Copy every entry exactly as it reads and exclude whatever pictures appear.

- _Records from a data source_
------------------------------------------------------------
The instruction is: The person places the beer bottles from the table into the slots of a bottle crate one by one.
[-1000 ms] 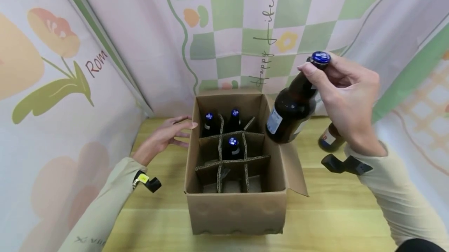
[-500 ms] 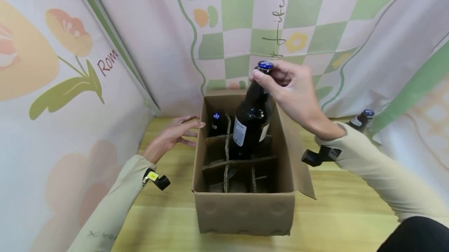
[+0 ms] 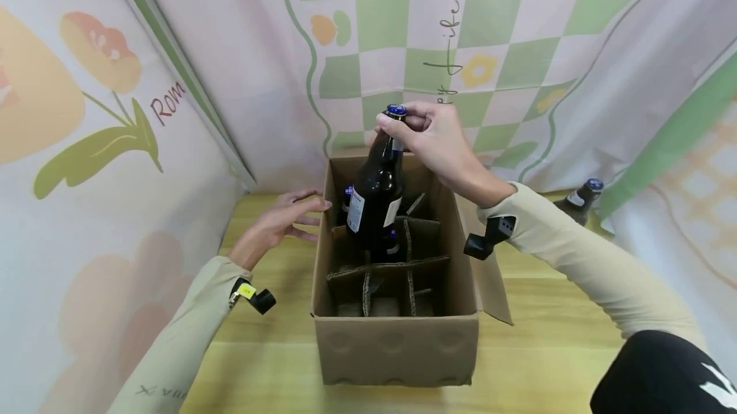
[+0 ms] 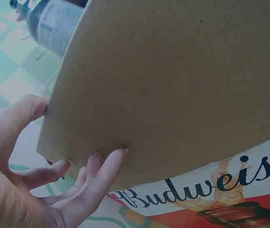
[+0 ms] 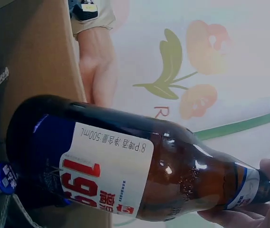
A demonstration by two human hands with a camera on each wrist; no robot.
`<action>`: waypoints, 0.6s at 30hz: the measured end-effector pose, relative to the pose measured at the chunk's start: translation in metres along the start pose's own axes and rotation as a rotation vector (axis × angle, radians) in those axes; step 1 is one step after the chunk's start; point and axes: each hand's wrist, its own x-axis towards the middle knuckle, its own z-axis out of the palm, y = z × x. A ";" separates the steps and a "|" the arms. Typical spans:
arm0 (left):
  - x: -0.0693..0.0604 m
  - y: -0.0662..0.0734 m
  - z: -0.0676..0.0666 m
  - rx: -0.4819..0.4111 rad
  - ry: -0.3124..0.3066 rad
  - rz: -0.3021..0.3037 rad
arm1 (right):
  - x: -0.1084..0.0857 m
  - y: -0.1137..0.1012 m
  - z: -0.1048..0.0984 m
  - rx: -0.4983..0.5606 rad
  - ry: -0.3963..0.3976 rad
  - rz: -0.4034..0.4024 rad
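My right hand [image 3: 440, 142] pinches a dark, blue-capped bottle [image 3: 377, 187] by its neck, slightly tilted, over the left and middle part of the divided cardboard box [image 3: 397, 347]. In the right wrist view the held bottle [image 5: 173, 166] shows a white label, with another blue cap [image 5: 4, 178] beside its base. My left hand [image 3: 285, 215] touches the box's left wall, fingers spread; in the left wrist view the hand [image 4: 44, 185] has its fingertips against the cardboard [image 4: 163, 85]. One bottle [image 3: 348, 199] stands in the back left compartment, another [image 3: 393, 247] in the centre one.
Another blue-capped bottle [image 3: 580, 199] stands on the wooden table [image 3: 547, 337] behind my right forearm. A side flap [image 3: 494, 286] sticks out from the box's right wall. Patterned curtains rise at the back and both sides.
The bottle in my right hand has moved left from beyond the box's right side to above its left and middle compartments. My left hand stays at the box's left wall.
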 end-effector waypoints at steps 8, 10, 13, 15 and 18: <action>-0.003 -0.001 0.000 0.007 0.010 -0.010 | 0.003 0.017 0.021 -0.008 -0.063 0.097; -0.004 -0.001 0.000 0.012 0.004 0.000 | 0.002 0.020 0.025 -0.039 -0.071 0.117; -0.004 -0.001 0.000 0.009 0.001 0.003 | -0.001 0.025 0.029 -0.071 -0.080 0.128; -0.004 -0.001 0.001 0.005 -0.002 0.003 | -0.002 0.026 0.031 -0.076 -0.080 0.121; -0.004 -0.001 0.002 0.004 -0.002 0.003 | -0.003 0.027 0.034 -0.068 -0.080 0.112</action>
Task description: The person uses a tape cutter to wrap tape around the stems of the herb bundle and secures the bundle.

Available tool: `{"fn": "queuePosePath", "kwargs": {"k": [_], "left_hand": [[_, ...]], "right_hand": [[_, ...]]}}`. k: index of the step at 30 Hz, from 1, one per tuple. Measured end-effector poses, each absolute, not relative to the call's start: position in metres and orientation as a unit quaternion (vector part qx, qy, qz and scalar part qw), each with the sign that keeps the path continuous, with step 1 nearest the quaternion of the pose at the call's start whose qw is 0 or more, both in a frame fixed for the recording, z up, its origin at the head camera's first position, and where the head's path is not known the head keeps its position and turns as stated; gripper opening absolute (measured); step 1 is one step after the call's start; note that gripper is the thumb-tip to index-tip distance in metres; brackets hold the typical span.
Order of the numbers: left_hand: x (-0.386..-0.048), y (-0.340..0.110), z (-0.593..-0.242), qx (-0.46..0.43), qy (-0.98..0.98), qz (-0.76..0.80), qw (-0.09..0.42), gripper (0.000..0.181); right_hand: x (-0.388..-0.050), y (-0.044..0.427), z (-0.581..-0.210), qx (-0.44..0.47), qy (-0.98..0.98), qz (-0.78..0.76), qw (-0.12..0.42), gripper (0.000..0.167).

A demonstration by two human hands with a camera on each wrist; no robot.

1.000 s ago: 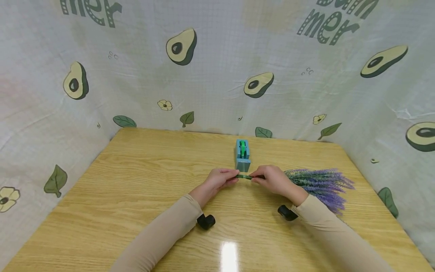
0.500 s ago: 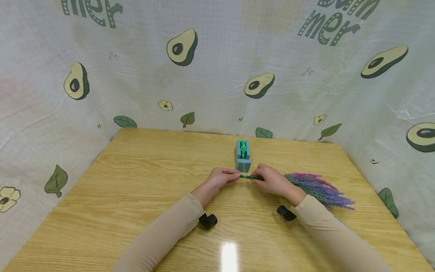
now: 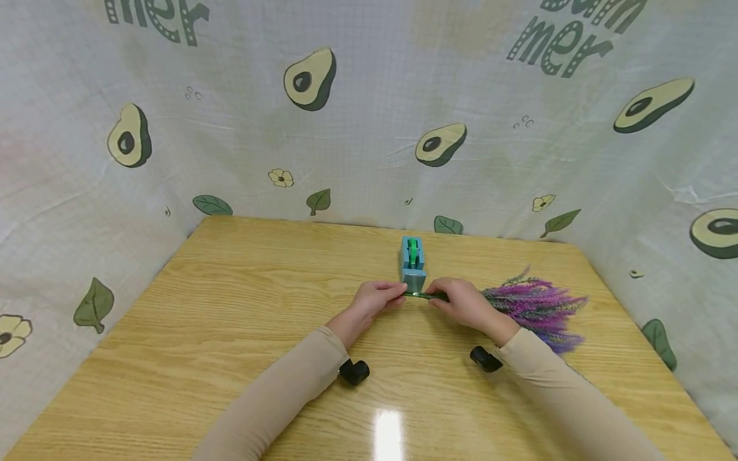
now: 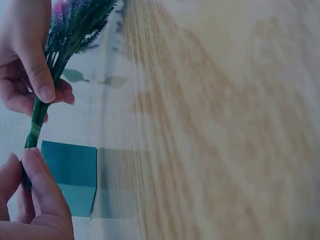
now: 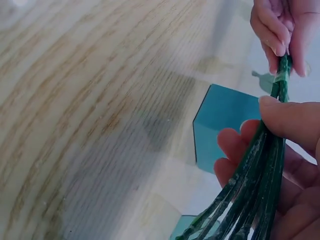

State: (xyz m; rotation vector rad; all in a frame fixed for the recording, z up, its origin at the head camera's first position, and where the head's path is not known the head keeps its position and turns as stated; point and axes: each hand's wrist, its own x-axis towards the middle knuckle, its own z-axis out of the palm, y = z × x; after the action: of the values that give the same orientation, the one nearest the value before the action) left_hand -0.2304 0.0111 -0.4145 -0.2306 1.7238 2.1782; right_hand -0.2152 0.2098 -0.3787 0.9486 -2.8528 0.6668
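A bunch of artificial lavender (image 3: 533, 307), purple and pink flower heads on green stems, lies sideways with its heads to the right. My left hand (image 3: 371, 303) pinches the stem ends between thumb and fingers. Farther up the stems (image 5: 260, 175), my right hand (image 3: 462, 306) grips them with its thumb on top. Between the hands a band of clear, shiny tape (image 4: 35, 130) wraps the stems. Just behind the stems stands a blue tape dispenser (image 3: 412, 275) with a green roll in it.
The wooden table (image 3: 259, 275) reaches back to a hanging cloth (image 3: 357, 128) printed with avocados and leaves. A black wrist camera (image 3: 354, 372) sits below the left hand, and another black wrist camera (image 3: 485, 359) below the right.
The bunch has turned about its length: the flower heads on show went from purple to mostly pink. Both hands have stayed nearly in place, still holding the stems.
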Motion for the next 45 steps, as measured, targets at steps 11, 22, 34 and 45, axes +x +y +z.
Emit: {"fn": "queuePosePath", "kwargs": {"k": [11,22,34,45], "left_hand": [[-0.232,0.013,-0.417,-0.073,0.603,0.774,0.18,0.022],[-0.234,0.011,-0.416,-0.061,0.604,0.775,0.175,0.023],[-0.236,0.012,-0.414,-0.078,0.589,0.788,0.161,0.023],[-0.239,0.007,-0.417,-0.051,0.605,0.78,0.15,0.024]], "right_hand": [[-0.218,0.209,-0.378,0.292,-0.93,0.225,0.012,0.009],[-0.222,0.205,-0.376,0.304,-0.928,0.212,0.046,0.009],[-0.224,0.204,-0.382,0.286,-0.924,0.249,0.057,0.014],[-0.231,0.218,-0.378,0.249,-0.942,0.221,-0.039,0.022]]}}
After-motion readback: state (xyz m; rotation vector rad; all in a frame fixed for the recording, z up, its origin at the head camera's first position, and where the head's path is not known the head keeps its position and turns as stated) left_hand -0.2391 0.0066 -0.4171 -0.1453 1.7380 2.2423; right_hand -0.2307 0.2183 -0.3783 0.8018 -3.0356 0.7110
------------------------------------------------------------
- _Answer_
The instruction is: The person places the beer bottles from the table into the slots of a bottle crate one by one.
[-1000 ms] 
[-500 ms] 
[+0 ms] 
[+0 ms] 
[+0 ms] 
A demonstration by two human hands with a camera on each wrist; no robot.
`<action>`: waypoints, 0.6s at 30hz: the measured end-effector pose, relative to the pose measured at the chunk's start: translation in metres along the start pose's own axes and rotation as a rotation vector (axis × angle, radians) in those axes; step 1 is one step after the chunk's start; point and axes: each hand's wrist, its own x-axis towards the middle knuckle, its own z-axis out of the palm, y = z × x. A ";" separates the steps and a "|" the arms. Typical spans:
arm0 (left):
  - x: -0.0693..0.0604 m
  - y: -0.0662..0.0734 m
  - z: -0.0676..0.0666 m
  - rx: -0.4819..0.4111 rad
  - ry: -0.3124..0.3066 rad
  - rz: -0.3021..0.3037 rad
arm1 (right):
  - x: -0.1084..0.0857 m
  - y: -0.1137..0.1012 m
  - z: -0.1048..0.0984 m
  - rx: -0.4983..0.5606 rad
  - ry: -0.3963..0.3976 rad
  - rz: -0.4034..0.4024 rad
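My right hand [image 3: 440, 142] pinches a dark, blue-capped bottle [image 3: 377, 187] by its neck, slightly tilted, over the left and middle part of the divided cardboard box [image 3: 397, 347]. In the right wrist view the held bottle [image 5: 173, 166] shows a white label, with another blue cap [image 5: 4, 178] beside its base. My left hand [image 3: 285, 215] touches the box's left wall, fingers spread; in the left wrist view the hand [image 4: 44, 185] has its fingertips against the cardboard [image 4: 163, 85]. One bottle [image 3: 348, 199] stands in the back left compartment, another [image 3: 393, 247] in the centre one.
Another blue-capped bottle [image 3: 580, 199] stands on the wooden table [image 3: 547, 337] behind my right forearm. A side flap [image 3: 494, 286] sticks out from the box's right wall. Patterned curtains rise at the back and both sides.
The bottle in my right hand has moved left from beyond the box's right side to above its left and middle compartments. My left hand stays at the box's left wall.
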 end-effector waypoints at steps 8, 10, 13, 15 and 18: <action>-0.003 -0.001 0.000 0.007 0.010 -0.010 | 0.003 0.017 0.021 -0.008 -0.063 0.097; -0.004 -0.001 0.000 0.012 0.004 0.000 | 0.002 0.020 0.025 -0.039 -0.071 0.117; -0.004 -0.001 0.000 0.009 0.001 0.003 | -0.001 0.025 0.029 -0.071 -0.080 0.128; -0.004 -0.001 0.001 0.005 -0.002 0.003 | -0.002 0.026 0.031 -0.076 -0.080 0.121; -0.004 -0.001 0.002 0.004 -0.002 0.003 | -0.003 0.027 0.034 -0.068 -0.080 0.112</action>
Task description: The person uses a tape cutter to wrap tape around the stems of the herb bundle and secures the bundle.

Available tool: `{"fn": "queuePosePath", "kwargs": {"k": [_], "left_hand": [[_, ...]], "right_hand": [[_, ...]]}}`. k: index of the step at 30 Hz, from 1, one per tuple. Measured end-effector poses, each absolute, not relative to the call's start: position in metres and orientation as a unit quaternion (vector part qx, qy, qz and scalar part qw), each with the sign that keeps the path continuous, with step 1 nearest the quaternion of the pose at the call's start whose qw is 0 or more, both in a frame fixed for the recording, z up, its origin at the head camera's first position, and where the head's path is not known the head keeps its position and turns as stated; gripper opening absolute (measured); step 1 is one step after the call's start; note that gripper is the thumb-tip to index-tip distance in metres; brackets hold the typical span.
Order of the numbers: left_hand: x (-0.386..-0.048), y (-0.340..0.110), z (-0.593..-0.242), qx (-0.46..0.43), qy (-0.98..0.98), qz (-0.76..0.80), qw (-0.09..0.42), gripper (0.000..0.181); right_hand: x (-0.388..-0.050), y (-0.044..0.427), z (-0.581..-0.210), qx (-0.44..0.47), qy (-0.98..0.98), qz (-0.78..0.76), qw (-0.12..0.42), gripper (0.000..0.167).

A demonstration by two human hands with a camera on each wrist; no robot.

1.000 s ago: 
0.500 s ago: 
now: 
now: 
now: 

State: (xyz m; rotation vector rad; all in a frame fixed for the recording, z up, its origin at the head camera's first position, and where the head's path is not known the head keeps its position and turns as stated; point and axes: each hand's wrist, its own x-axis towards the middle knuckle, its own z-axis out of the palm, y = z × x; after the action: of the values that give the same orientation, the one nearest the value before the action) left_hand -0.2304 0.0111 -0.4145 -0.2306 1.7238 2.1782; right_hand -0.2152 0.2098 -0.3787 0.9486 -2.8528 0.6668
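A bunch of artificial lavender (image 3: 533, 307), purple and pink flower heads on green stems, lies sideways with its heads to the right. My left hand (image 3: 371, 303) pinches the stem ends between thumb and fingers. Farther up the stems (image 5: 260, 175), my right hand (image 3: 462, 306) grips them with its thumb on top. Between the hands a band of clear, shiny tape (image 4: 35, 130) wraps the stems. Just behind the stems stands a blue tape dispenser (image 3: 412, 275) with a green roll in it.
The wooden table (image 3: 259, 275) reaches back to a hanging cloth (image 3: 357, 128) printed with avocados and leaves. A black wrist camera (image 3: 354, 372) sits below the left hand, and another black wrist camera (image 3: 485, 359) below the right.
The bunch has turned about its length: the flower heads on show went from purple to mostly pink. Both hands have stayed nearly in place, still holding the stems.
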Motion for the next 45 steps, as measured, targets at steps 11, 22, 34 and 45, axes +x +y +z.
Emit: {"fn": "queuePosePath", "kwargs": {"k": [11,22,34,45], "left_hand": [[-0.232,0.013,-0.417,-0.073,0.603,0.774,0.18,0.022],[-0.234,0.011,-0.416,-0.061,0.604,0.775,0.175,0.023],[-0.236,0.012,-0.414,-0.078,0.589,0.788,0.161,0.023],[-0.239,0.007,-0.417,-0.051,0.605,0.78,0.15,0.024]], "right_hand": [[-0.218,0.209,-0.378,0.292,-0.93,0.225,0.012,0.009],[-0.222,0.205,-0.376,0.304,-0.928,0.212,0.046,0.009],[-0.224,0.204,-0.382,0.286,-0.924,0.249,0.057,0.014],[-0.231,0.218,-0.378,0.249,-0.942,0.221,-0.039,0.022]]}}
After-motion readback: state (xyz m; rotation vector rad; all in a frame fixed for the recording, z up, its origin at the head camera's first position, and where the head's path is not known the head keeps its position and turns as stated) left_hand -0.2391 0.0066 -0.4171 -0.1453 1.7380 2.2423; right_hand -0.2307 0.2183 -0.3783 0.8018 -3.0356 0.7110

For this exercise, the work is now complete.